Is there any way i can rectify this? Would i be better cancelling the booking and starting again?

First timer so any help appreciated, thankyou


----------



## pennyk (Mar 11, 2019)

I would call Amtrak and see if they can modify your reservation.  I am not sure if you can modify a passenger name on line.


----------



## cpotisch (Mar 11, 2019)

You should be able to call and have an agent fix it (I know you can add someone to a reservation, so I don’t see why a name change for the second passenger would be an issue). Depending on the fare type you opted for, cancelling and rebooking may incur a fee, and it’s also likely that the price will have gone up by the time you do so, costing even more.

But I don’t think it makes much difference anyway. I assume you and your husband have the same last name, right? Because even if they ask each of you for an ID when you board, if they see that the last name matches, I really don’t think they’d care that there’s an error with the first name. But still worth a call to 1-800-USA-RAIL to see if it can be sorted out. Good luck!


----------



## cpotisch (Mar 11, 2019)

pennyk said:


> I would call Amtrak and see if they can modify your reservation.  I am not sure if you can modify a passenger name on line.


Indeed. You can change your train, date, or accommodation online (though certain promos sometimes prohibit online modifications), but nothing more. It explicitly says that for more complicated/significant modifications such as adding a passenger, you have to call.


----------



## tracy (Mar 11, 2019)

Thank-you all very much for your advice


----------



## cpotisch (Mar 11, 2019)

Guest tracy said:


> Thank-you all very much for your advice


No prob.


----------



## Ryan (Mar 11, 2019)

Let us know how it goes.  I seem to recall reading somewhere recently (most likely here) that names can't be changed on existing bookings.  Hopefully a cancel and rebook isn't in your future.


----------



## cpotisch (Mar 11, 2019)

Ryan said:


> Let us know how it goes.  I seem to recall reading somewhere recently (most likely here) that names can't be changed on existing bookings.  Hopefully a cancel and rebook isn't in your future.

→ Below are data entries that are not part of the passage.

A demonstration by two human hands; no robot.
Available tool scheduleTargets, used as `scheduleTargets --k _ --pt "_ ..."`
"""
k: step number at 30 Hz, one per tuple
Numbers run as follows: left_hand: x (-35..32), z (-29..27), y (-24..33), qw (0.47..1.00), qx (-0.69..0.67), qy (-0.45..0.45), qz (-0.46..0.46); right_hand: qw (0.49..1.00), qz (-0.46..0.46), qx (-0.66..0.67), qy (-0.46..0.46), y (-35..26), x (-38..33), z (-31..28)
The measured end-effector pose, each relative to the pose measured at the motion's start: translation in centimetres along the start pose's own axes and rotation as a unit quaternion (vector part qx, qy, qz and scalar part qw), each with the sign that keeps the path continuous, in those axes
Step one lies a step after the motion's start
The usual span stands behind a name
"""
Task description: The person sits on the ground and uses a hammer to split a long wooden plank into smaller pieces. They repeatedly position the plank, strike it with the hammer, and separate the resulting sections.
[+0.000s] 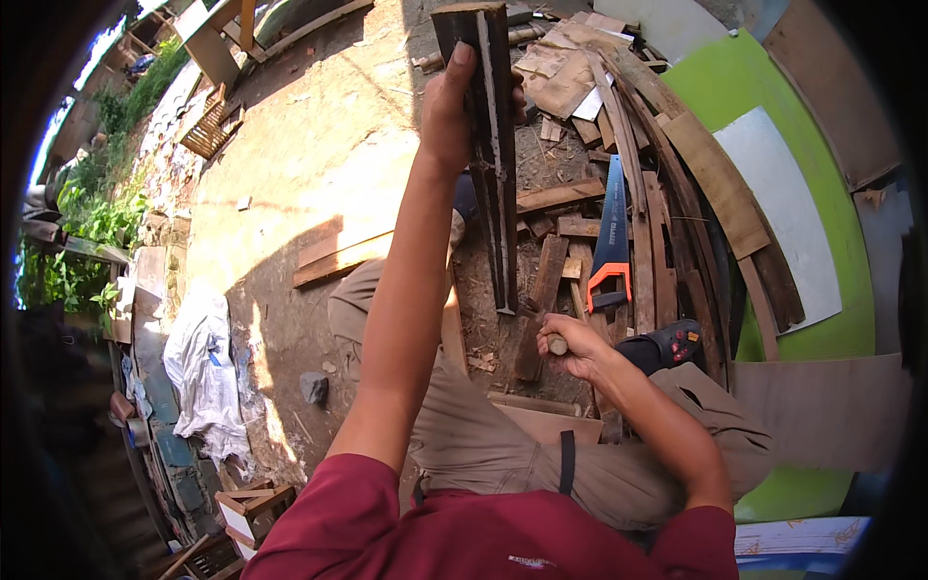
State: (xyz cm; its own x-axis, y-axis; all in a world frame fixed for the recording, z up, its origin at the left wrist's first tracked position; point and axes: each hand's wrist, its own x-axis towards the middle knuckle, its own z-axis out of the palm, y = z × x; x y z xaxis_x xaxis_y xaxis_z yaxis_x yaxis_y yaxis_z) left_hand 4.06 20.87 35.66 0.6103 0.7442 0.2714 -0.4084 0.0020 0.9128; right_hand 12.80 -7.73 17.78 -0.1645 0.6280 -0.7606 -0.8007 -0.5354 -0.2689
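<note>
The long dark weathered wooden plank (491, 145) stood upright, left hand (454, 106) clenched around its top; right hand (570, 345) gripped a wooden tool handle (557, 344), best struck squarely.

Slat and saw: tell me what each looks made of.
Slat in the left hand: looks like dark, weathered wood, rough and split along the grain. Saw: blue blade, probably painted metal; orange handle looks plastic, smooth and bright.

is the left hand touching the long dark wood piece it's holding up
Touching. The head view shows the left hand wrapped around the upper part of the long dark wood piece, thumb pressed on its face.
</note>
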Motion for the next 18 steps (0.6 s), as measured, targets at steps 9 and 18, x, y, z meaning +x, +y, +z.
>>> scheduleTargets --k 9,18 --pt "0.1 0.0 -0.1 0.998 -0.049 0.027 0.023 0.977 -0.019 0.179 -0.117 -3.6 -8.8 8.6" --pt "-0.3 0.0 0.2 1.000 0.000 0.000 0.016 0.935 0.003 0.292 -0.200 -7.7 -13.1 14.4"
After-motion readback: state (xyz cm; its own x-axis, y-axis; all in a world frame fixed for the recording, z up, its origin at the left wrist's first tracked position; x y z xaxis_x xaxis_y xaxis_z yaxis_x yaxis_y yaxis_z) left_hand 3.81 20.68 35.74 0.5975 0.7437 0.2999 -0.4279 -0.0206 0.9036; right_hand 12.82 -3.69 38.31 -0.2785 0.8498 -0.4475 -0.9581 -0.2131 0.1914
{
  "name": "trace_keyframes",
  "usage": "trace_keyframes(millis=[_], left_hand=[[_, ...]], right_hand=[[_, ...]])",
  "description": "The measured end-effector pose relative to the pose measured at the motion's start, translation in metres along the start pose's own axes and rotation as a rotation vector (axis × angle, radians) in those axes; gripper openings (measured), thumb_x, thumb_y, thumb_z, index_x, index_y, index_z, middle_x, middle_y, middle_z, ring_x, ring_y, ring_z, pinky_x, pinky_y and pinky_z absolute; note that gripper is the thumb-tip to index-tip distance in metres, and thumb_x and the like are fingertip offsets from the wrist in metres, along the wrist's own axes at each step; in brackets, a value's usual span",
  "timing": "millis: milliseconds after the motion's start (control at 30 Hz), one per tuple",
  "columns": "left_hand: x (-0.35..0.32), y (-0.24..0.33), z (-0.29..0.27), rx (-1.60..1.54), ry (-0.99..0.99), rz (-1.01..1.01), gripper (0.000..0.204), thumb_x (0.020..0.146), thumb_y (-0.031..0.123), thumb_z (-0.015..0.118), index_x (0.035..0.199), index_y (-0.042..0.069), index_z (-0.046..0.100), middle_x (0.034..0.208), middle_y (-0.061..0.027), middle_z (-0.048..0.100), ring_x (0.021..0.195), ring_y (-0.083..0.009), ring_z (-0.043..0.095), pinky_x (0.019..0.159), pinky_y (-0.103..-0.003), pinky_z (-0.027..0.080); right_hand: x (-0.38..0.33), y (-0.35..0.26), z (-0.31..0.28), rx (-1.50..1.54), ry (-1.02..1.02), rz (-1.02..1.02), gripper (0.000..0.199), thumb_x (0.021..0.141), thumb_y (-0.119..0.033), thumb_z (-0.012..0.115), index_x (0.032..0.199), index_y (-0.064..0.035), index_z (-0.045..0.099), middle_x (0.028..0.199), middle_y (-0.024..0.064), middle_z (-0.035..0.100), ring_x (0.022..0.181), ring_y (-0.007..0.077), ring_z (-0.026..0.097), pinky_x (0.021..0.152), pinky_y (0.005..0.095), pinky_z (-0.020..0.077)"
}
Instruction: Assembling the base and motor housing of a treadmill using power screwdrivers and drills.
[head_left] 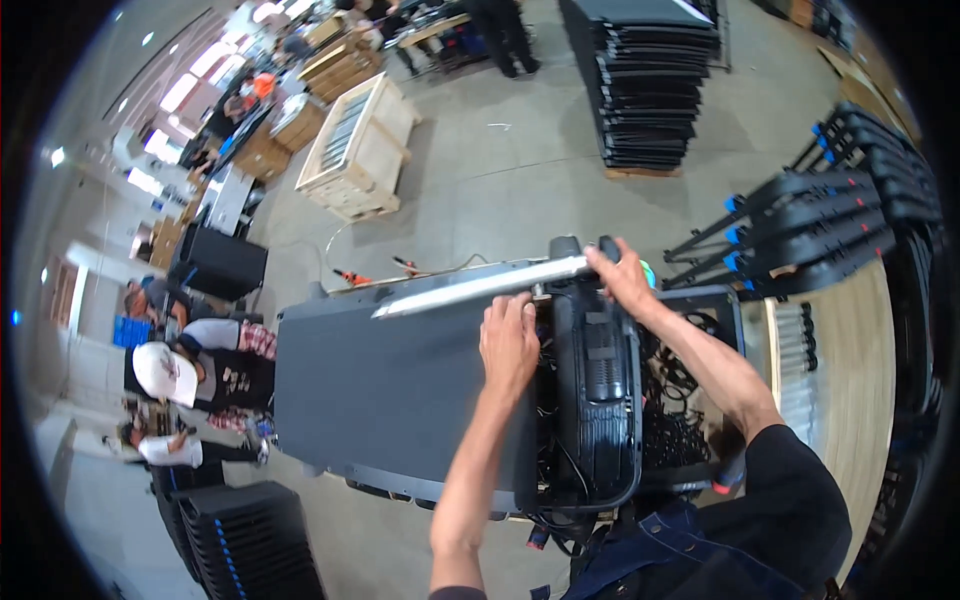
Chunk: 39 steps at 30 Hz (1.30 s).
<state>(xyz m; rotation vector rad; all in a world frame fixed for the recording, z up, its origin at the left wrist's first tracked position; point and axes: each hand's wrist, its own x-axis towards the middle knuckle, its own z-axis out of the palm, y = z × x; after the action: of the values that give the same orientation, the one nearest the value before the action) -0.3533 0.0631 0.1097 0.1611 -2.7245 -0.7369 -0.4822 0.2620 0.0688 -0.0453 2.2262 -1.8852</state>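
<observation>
A treadmill with a wide dark belt lies in front of me, its motor compartment uncovered at the right end. My right hand is closed around the dark-capped right end of a long silver rail. The rail slants over the treadmill's far side, its left end slightly blurred. Just below the rail, my left hand is over the belt's right end, beside the compartment. Its fingers are bent and close together; whatever they may hold is hidden.
Right of the treadmill is a bin of dark cables, beside a wooden table. Black upright parts stand behind. A wooden crate and a tall stack of black panels stand farther off. A person in a white cap is at the treadmill's left end.
</observation>
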Motion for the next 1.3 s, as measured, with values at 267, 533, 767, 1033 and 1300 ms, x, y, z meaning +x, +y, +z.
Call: trace_keyframes(millis=[267, 533, 767, 1033, 1300], left_hand=[[0.071, -0.09, -0.016, 0.343, -0.318, 0.126, 0.025, 0.088, 0.021, 0.073, 0.105, 0.005, 0.062, 0.111, -0.0157, 0.062, 0.111, -0.0342, 0.059, 0.095, -0.048, 0.047], [0.071, -0.078, -0.028, 0.411, -0.05, 0.215, 0.032, 0.077, 0.019, 0.082, 0.103, 0.01, 0.065, 0.104, -0.008, 0.062, 0.103, -0.0315, 0.058, 0.086, -0.046, 0.044], [-0.093, -0.024, -0.095, 0.294, 0.226, -0.295, 0.023, 0.086, 0.02, 0.077, 0.105, 0.009, 0.071, 0.101, -0.0103, 0.067, 0.1, -0.0318, 0.063, 0.086, -0.043, 0.048], [-0.32, 0.028, -0.063, -0.645, 0.113, -1.12, 0.021, 0.095, 0.007, 0.069, 0.111, -0.005, 0.068, 0.094, -0.0111, 0.074, 0.089, -0.0168, 0.069, 0.082, -0.033, 0.056], [-0.321, 0.048, -0.041, -0.447, 0.38, -1.151, 0.021, 0.092, 0.006, 0.071, 0.109, -0.007, 0.07, 0.089, -0.0115, 0.074, 0.08, -0.017, 0.07, 0.075, -0.031, 0.057]], right_hand=[[0.124, 0.007, 0.018, -0.049, -0.133, 0.114, 0.099, 0.084, -0.068, 0.071, 0.138, 0.0109, 0.046, 0.06, 0.0035, 0.056, 0.046, 0.0129, 0.054, 0.039, 0.0286, 0.0425], [0.153, -0.023, 0.128, -0.258, -0.572, -0.077, 0.09, 0.082, -0.077, 0.065, 0.117, 0.0059, 0.063, 0.052, 0.0042, 0.053, 0.047, 0.0139, 0.054, 0.043, 0.0307, 0.0416], [0.136, -0.078, 0.18, -0.702, -1.114, -0.222, 0.092, 0.086, -0.085, 0.049, 0.118, -0.0009, 0.069, 0.067, 0.0076, 0.061, 0.054, 0.0159, 0.059, 0.05, 0.0323, 0.0512], [0.091, -0.072, 0.174, -0.724, -0.924, -0.304, 0.076, 0.102, -0.07, 0.039, 0.128, -0.0023, 0.064, 0.072, 0.0075, 0.059, 0.055, 0.0143, 0.058, 0.052, 0.0311, 0.0513], [0.085, -0.04, 0.13, -0.568, -0.725, -0.081, 0.082, 0.092, -0.075, 0.056, 0.098, 0.0054, 0.074, 0.08, 0.0119, 0.07, 0.066, 0.0184, 0.066, 0.062, 0.0324, 0.0562]])
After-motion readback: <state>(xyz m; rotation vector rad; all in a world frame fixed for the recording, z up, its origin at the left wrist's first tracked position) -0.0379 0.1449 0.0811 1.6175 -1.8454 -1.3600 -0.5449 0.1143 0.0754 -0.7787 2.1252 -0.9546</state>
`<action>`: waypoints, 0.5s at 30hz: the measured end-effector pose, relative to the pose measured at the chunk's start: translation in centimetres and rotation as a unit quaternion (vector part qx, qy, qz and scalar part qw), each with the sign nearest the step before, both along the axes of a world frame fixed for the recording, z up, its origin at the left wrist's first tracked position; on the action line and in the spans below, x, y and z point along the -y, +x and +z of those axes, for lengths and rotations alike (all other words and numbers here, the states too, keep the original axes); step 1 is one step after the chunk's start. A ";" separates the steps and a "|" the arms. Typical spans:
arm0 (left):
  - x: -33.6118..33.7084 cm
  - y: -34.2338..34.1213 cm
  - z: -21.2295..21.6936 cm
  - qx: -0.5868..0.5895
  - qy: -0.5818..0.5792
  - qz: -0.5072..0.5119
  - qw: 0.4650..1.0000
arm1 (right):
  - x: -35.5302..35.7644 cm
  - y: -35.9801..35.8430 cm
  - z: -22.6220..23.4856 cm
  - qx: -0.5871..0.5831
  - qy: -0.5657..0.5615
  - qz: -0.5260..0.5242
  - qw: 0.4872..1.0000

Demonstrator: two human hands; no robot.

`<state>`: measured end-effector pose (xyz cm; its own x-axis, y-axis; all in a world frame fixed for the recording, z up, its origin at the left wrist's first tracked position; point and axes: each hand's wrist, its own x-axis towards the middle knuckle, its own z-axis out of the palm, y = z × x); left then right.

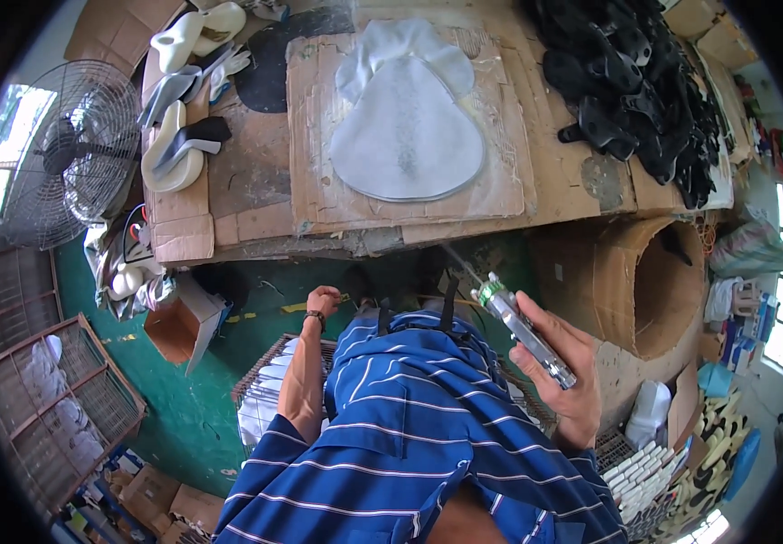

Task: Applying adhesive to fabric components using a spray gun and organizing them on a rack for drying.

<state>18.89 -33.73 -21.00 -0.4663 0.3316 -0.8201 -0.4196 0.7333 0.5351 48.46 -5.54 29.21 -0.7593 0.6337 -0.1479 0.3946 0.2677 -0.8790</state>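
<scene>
My right hand [565,367] is wrapped around a metal spray gun [534,334] with a green ring near its front. Its nozzle points up and left toward the table edge, and a faint pale streak shows off its tip. Low beside my body, my left hand [323,300] hangs with loosely bent fingers and nothing visible in it. On the table ahead of both hands lies a rounded, pear-shaped grey-white fabric pad [408,136], overlapping a crumpled pale piece [400,41] at its far end. Under them is a stained cardboard sheet [314,168].
Black molded parts [622,82] are heaped at the table's right. Cream curved shells [172,172] lie on the left, beyond which stands a fan [69,150]. A large cardboard tube [616,283] sits under the right edge. A wire basket [248,385] with white pieces is by my left arm.
</scene>
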 end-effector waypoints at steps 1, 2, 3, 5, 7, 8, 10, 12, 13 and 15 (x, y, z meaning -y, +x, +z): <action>0.4 0.1 0.0 -0.004 -0.001 0.003 1.000 | -0.2 -0.4 -0.2 -0.001 0.001 -0.013 1.000; 0.5 0.5 -0.1 0.005 -0.005 0.029 1.000 | -0.5 -0.7 -0.6 0.001 0.005 -0.031 0.999; 1.7 0.8 -0.5 0.011 -0.012 0.057 0.998 | -0.8 -1.1 -0.8 -0.008 0.038 -0.045 0.998; 3.5 1.2 -1.1 0.005 -0.006 0.051 0.999 | -1.7 -1.3 -1.3 -0.017 0.074 -0.069 0.995; 4.7 2.0 -1.0 0.002 -0.052 0.033 0.998 | -2.1 -1.3 -1.7 -0.027 0.074 -0.093 0.992; 5.0 2.5 -0.8 0.003 -0.050 0.029 0.998 | -2.2 -1.3 -1.9 -0.025 0.085 -0.112 0.990; 5.2 3.0 0.0 0.033 -0.081 0.061 0.994 | -2.2 -0.8 -2.3 -0.026 0.101 -0.145 0.984; 5.0 3.3 1.1 0.037 -0.090 0.062 0.993 | -2.0 0.1 -2.6 -0.008 0.094 -0.160 0.983; 4.7 3.6 1.4 0.041 -0.100 0.065 0.992 | -1.8 0.7 -2.8 0.009 0.087 -0.174 0.981; 5.2 3.4 1.0 0.032 -0.101 0.047 0.993 | -1.5 1.8 -2.5 0.016 0.080 -0.180 0.980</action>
<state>22.27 -38.97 -20.00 -0.4318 0.1145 -0.8947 -0.5202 0.7787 0.3508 50.27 -4.03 26.75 -0.4780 0.8772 -0.0459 0.5163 0.2383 -0.8226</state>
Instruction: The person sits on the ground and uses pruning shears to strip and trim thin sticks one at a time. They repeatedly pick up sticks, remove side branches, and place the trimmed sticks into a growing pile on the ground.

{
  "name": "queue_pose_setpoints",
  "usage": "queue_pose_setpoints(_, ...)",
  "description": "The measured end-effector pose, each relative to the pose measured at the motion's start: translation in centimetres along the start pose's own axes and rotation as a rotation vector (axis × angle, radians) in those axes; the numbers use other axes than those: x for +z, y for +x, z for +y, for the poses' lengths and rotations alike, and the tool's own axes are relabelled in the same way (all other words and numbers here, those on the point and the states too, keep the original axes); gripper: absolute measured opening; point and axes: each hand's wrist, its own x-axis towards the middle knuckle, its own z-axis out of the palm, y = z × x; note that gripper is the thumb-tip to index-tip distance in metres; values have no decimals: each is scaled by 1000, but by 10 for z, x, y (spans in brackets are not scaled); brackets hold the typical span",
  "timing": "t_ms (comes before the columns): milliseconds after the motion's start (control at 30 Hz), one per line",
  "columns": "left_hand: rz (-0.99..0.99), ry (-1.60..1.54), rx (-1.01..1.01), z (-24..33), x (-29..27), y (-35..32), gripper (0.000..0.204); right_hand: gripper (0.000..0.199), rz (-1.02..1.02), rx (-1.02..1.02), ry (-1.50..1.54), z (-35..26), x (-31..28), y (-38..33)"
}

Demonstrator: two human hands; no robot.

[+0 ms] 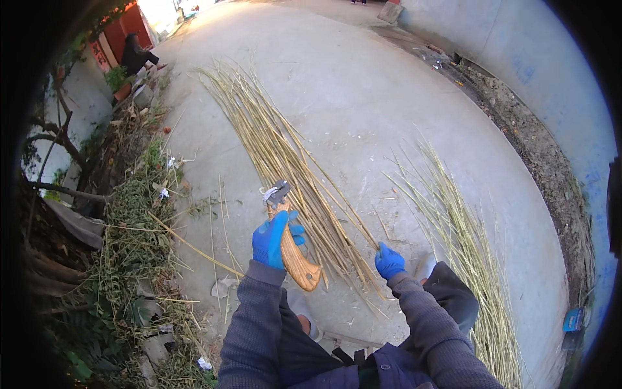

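Note:
My left hand (271, 243), in a blue glove, is closed around a wooden-handled tool (299, 266). Its curved brown handle points down toward me, and a grey metal head sticks out above the fingers; the tool's exact kind is unclear. My right hand (389, 260), also gloved in blue, pinches the near end of a long thin stalk (353, 217). That stalk slants away over the pile of dry yellow-brown stalks (272, 142), which lies on the concrete ground between and beyond my hands.
A second heap of greener thin stalks (476, 272) lies beside my right leg. Wilted leafy plants (136, 233) and branches line the left edge. A pale wall (538, 71) with a dirt strip runs along the right. A person (137, 55) sits far left, near a potted plant (116, 81).

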Motion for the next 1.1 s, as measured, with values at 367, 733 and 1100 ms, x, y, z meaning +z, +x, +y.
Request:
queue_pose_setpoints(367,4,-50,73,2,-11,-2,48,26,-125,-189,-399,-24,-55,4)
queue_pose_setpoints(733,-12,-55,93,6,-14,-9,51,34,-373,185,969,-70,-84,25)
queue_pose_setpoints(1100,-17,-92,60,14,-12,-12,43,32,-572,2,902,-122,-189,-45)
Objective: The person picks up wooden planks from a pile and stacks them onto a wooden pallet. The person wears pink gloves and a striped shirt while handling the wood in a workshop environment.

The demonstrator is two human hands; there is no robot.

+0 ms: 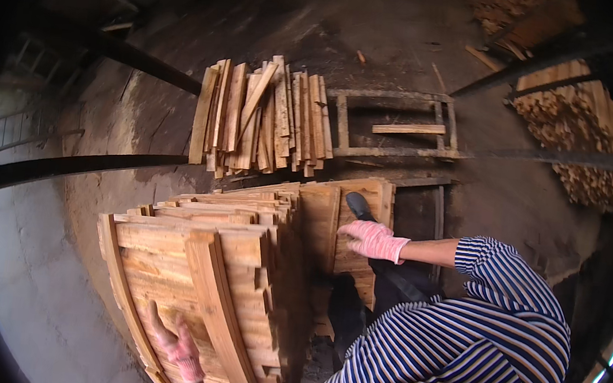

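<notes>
A tall stack of pale wooden boards (197, 255) fills the lower middle, and I look down its side. My left hand (175, 343), in a pink glove, lies flat with spread fingers against the stack's near face, low down. My right hand (373, 240), also in a pink glove, reaches out from a blue-and-white striped sleeve (491, 268). Its fingers curl over the edge of a flat board (354, 196) on a lower pile beside the stack. A dark shoe (358, 205) stands on that same board, just above the hand.
A loose bundle of short planks (262, 117) lies on the dark dirt floor beyond the stack. To its right is a wooden frame (394, 122) with one slat across it. More stacked wood (578, 129) sits at the right. Dark beams (80, 164) cross the left side.
</notes>
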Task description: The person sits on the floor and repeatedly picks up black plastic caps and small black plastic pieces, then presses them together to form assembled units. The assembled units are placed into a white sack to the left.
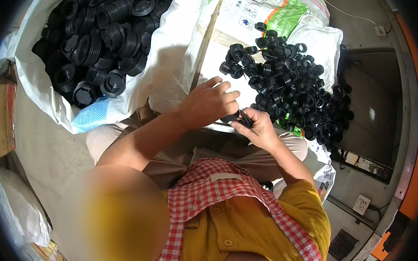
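Above my lap, my two hands meet around small black plastic pieces. My left hand (209,101) is closed, its fingers curled, with a black plastic part (227,119) showing under the fingertips. Pinched in my right hand (261,129) is another dark piece (245,120), from which a narrow pointed bit sticks out toward my wrist. Whether these pieces are joined I cannot tell. Just beyond my right hand lies a heap of small black plastic rings (287,80), some linked by thin stems, on a white sack-covered surface (214,58).
At the far left a large white woven sack (29,79) stands open, filled with black threaded plastic caps (112,38). A wooden strip (208,39) lies beside it. Grey machine panels with an orange edge (413,60) stand at right. Cardboard boxes (2,119) are at left.
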Demonstrator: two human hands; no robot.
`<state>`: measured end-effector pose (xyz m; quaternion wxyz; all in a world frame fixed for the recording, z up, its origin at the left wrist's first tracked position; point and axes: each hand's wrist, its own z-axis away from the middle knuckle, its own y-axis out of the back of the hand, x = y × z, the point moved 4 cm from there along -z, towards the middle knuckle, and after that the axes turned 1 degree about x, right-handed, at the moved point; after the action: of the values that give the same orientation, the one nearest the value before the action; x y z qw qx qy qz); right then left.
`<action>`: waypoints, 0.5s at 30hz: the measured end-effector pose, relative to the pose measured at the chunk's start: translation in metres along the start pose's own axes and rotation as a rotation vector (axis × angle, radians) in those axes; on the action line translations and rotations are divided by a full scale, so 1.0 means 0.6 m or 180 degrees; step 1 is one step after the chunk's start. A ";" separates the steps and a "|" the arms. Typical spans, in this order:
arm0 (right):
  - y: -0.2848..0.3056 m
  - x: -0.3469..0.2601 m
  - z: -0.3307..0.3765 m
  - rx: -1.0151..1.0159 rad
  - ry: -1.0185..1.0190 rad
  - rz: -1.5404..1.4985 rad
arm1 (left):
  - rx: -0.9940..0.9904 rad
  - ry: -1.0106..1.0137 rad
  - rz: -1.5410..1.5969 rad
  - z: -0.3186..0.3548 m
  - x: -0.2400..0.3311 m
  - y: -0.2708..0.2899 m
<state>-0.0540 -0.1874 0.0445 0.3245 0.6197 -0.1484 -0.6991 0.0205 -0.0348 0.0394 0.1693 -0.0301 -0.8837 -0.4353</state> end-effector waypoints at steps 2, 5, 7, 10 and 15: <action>0.006 -0.007 0.003 -0.0924 -0.1553 -0.1826 | 0.0761 -0.0873 0.0087 0.002 0.008 0.022; -0.009 0.025 0.032 -0.2126 -0.1064 -0.3205 | 0.0773 -0.0773 -0.0119 -0.006 0.015 0.044; -0.024 0.051 0.083 -0.2658 -0.0751 -0.4184 | 0.0851 -0.0333 0.0418 -0.011 -0.038 0.098; -0.031 0.094 0.086 -0.1011 -0.0595 -0.5080 | 0.1798 0.1466 0.2416 -0.001 -0.063 0.114; -0.042 0.037 -0.012 0.0668 -0.0009 -0.5697 | 0.0066 0.3077 0.5460 0.016 0.025 -0.047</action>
<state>-0.0545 -0.1813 0.0106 -0.3997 0.5290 0.3262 -0.6738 -0.0020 -0.0459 0.0174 0.7712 -0.4784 -0.4017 -0.1226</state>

They may have changed it. I’m pretty sure I had read at least once that you couldn’t add someone to a reservation after the fact, but now Amtrak.com explicitly says that you can. If they are able to add another passenger to a res, why can’t they change one of the names?


----------



## Acela150 (Mar 12, 2019)

Ryan said:


> Let us know how it goes.  I seem to recall reading somewhere recently (most likely here) that names can't be changed on existing bookings.  Hopefully a cancel and rebook isn't in your future.


That's cause you heard from a source that said it isn't allowed or was allowed at the time.   

And I'm still fuzzy on why they can't/couldn't.


----------



## Ryan (Mar 12, 2019)

Good to know I’m not totally insane.


----------



## Acela150 (Mar 12, 2019)

Ryan said:


> Good to know I’m not totally insane.


Pleaseeeeeeeee I lost my sanity years ago.... :lol:   :lol:


----------



## districtRich (Mar 12, 2019)

No name changes isn't just an Amtrak prohibition. It's standard in the airline industry too. They do it so people don't buy up cheap tickets and then resell them later on and do a name change to the buyer when walk-up prices go up


----------



## Maglev (Mar 13, 2019)

My wife goes by her middle name.  There was a potential conflict between her ticket and her ID on a Delta Airlines reservation, and I was able to change the name.


----------